EXERCISE BRIEF — Wherever a picture appears, skip it and retype the rest of the data exactly.

*** Opening of MATERIAL PROVIDED ***

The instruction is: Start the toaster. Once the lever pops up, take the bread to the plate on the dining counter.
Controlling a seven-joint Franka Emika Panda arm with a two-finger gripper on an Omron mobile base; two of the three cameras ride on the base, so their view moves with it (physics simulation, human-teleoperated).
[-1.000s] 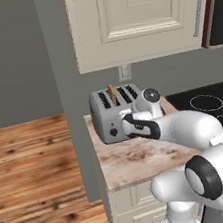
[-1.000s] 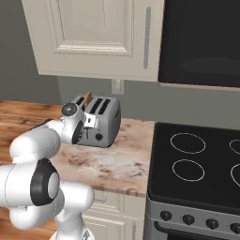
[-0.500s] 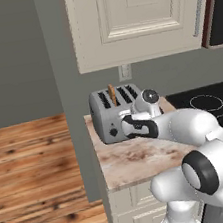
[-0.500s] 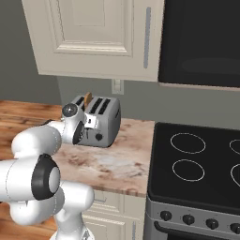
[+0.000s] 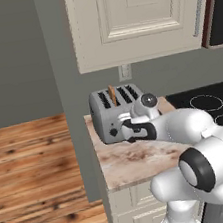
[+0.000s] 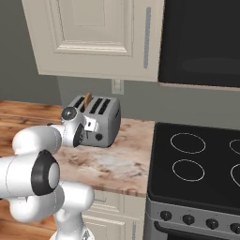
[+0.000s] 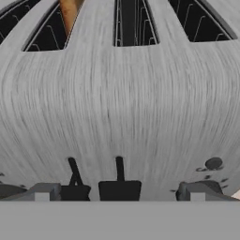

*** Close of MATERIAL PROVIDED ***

RESULT FOR THIS TASK —
The instruction is: Start the toaster. Once the lever pops up, take the bread to the plate on the dining counter.
Controlling a seven-joint Franka Emika Panda arm with a two-finger gripper on an Omron mobile base; two of the three cameras ride on the base, so their view moves with it (physics simulation, human-teleoperated).
[-1.000s] 
[-1.000s] 
[-0.500s] 
[-0.500s] 
[+0.000s] 
[+0.000s] 
[+0.000s] 

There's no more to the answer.